Work task » From the data below, repeat exactly the lines from the line with "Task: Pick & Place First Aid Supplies" to the line with "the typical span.", both included.

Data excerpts
----------------------------------------
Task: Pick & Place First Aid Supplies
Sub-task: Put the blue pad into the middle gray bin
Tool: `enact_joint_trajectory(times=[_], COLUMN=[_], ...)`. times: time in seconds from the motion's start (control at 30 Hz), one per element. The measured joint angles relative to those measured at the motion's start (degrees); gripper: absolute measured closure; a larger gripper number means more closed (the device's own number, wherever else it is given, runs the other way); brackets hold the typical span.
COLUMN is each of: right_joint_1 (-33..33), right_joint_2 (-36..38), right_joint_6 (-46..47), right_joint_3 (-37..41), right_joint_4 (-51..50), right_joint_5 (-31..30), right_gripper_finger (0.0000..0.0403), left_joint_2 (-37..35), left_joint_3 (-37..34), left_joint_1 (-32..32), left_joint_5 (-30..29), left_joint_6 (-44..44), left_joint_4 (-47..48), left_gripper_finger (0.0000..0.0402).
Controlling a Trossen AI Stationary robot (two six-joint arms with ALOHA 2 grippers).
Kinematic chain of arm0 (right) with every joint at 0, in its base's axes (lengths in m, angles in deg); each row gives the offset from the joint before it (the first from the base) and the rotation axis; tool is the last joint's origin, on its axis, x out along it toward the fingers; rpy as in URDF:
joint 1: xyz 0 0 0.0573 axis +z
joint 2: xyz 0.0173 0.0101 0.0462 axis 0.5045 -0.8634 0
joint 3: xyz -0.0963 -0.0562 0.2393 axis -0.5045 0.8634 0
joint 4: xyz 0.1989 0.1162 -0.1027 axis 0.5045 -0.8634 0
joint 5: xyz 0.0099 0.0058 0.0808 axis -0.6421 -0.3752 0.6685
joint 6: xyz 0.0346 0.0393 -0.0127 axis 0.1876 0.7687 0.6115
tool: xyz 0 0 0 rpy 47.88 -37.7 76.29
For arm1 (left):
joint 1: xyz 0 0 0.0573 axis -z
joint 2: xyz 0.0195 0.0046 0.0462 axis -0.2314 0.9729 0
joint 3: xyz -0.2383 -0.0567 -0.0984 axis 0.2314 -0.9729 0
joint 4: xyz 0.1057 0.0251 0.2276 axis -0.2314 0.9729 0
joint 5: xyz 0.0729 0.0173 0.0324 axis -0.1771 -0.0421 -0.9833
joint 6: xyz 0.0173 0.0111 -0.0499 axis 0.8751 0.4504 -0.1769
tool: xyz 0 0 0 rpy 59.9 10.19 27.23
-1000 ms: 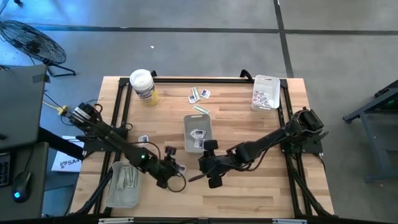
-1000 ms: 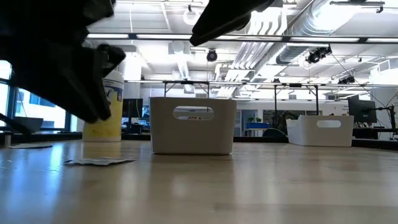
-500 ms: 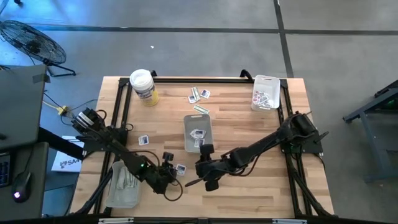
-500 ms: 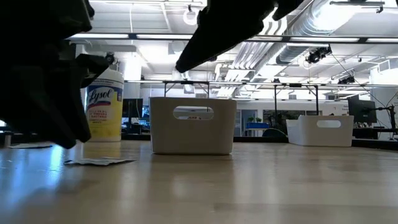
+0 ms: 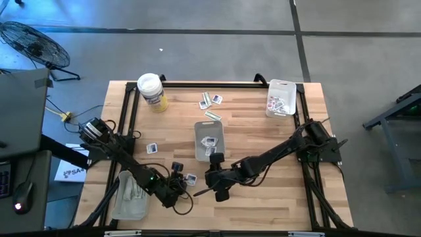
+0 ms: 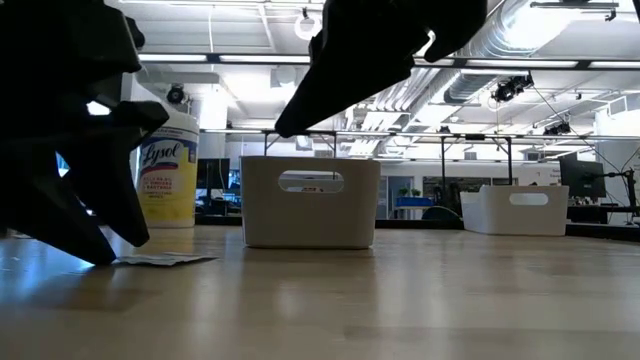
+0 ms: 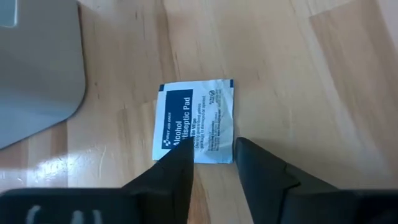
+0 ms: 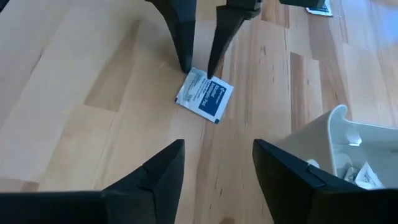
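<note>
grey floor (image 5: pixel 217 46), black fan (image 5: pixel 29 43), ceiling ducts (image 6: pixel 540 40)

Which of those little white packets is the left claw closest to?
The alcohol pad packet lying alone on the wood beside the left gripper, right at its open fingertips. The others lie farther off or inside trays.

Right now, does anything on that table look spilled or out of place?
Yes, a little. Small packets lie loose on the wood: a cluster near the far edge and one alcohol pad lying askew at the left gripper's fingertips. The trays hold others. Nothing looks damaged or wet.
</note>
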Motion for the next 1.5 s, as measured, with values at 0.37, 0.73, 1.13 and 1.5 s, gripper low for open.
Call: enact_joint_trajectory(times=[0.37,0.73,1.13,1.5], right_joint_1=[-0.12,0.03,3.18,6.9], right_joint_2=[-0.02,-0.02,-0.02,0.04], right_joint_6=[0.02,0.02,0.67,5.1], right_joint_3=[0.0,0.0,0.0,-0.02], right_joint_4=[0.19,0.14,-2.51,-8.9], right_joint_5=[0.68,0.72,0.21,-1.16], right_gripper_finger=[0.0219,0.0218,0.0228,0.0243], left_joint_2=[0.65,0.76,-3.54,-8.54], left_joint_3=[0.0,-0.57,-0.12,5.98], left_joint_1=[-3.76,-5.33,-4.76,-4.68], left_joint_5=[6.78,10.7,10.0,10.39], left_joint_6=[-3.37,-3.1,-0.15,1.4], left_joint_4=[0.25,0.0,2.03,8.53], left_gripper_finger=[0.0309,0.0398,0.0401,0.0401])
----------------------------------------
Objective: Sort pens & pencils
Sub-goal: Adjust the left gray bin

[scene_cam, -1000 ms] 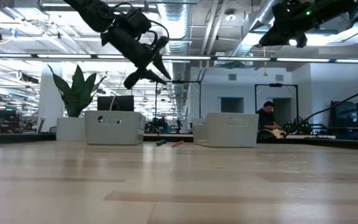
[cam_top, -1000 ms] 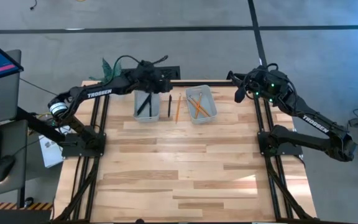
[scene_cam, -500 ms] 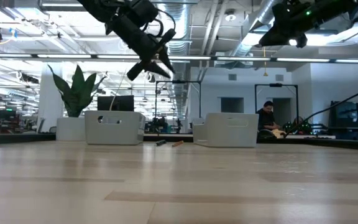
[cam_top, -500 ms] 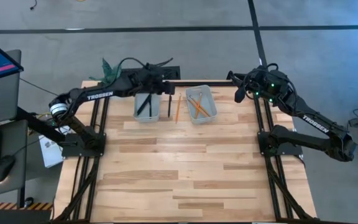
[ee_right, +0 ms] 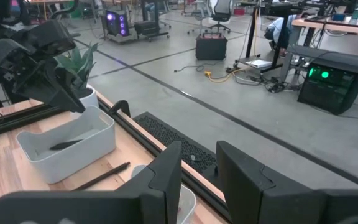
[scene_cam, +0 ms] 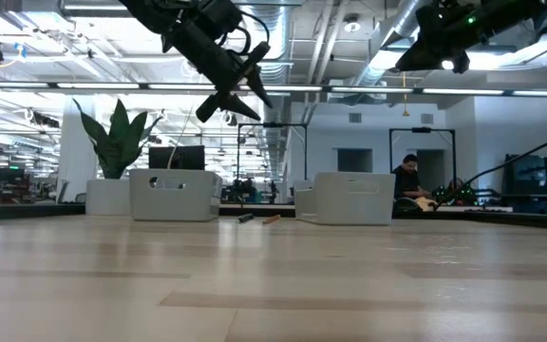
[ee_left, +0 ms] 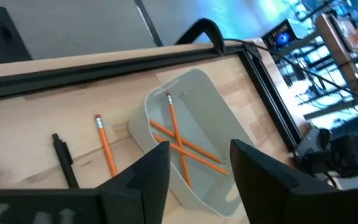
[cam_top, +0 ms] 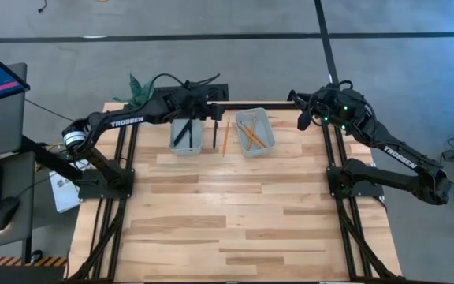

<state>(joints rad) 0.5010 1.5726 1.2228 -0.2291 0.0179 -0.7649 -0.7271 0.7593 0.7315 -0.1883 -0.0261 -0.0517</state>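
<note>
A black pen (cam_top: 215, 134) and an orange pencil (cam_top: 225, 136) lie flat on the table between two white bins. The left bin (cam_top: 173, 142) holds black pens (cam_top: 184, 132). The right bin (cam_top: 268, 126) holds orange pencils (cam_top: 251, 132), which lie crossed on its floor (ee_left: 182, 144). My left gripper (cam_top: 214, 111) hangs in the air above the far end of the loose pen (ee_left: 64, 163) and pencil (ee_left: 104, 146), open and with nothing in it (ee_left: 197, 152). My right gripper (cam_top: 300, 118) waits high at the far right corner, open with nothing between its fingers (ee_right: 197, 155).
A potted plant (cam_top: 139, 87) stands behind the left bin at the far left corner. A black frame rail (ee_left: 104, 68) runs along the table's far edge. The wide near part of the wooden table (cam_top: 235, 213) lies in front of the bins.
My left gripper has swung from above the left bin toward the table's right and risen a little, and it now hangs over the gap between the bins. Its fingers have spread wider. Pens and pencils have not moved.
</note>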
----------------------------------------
Answer »
Task: Pick & Place First Aid Supplies
Sub-task: Put the blue pad into the middle gray bin
Tool: `enact_joint_trajectory(times=[_], COLUMN=[_], ...)`. times: time in seconds from the motion's start (control at 30 Hz), one per element. The measured joint angles relative to those measured at the motion's start (degrees); gripper: absolute measured closure; a larger gripper number means more closed (the device's own number, wherever else it is given, runs the other way); brackets hold the typical span.

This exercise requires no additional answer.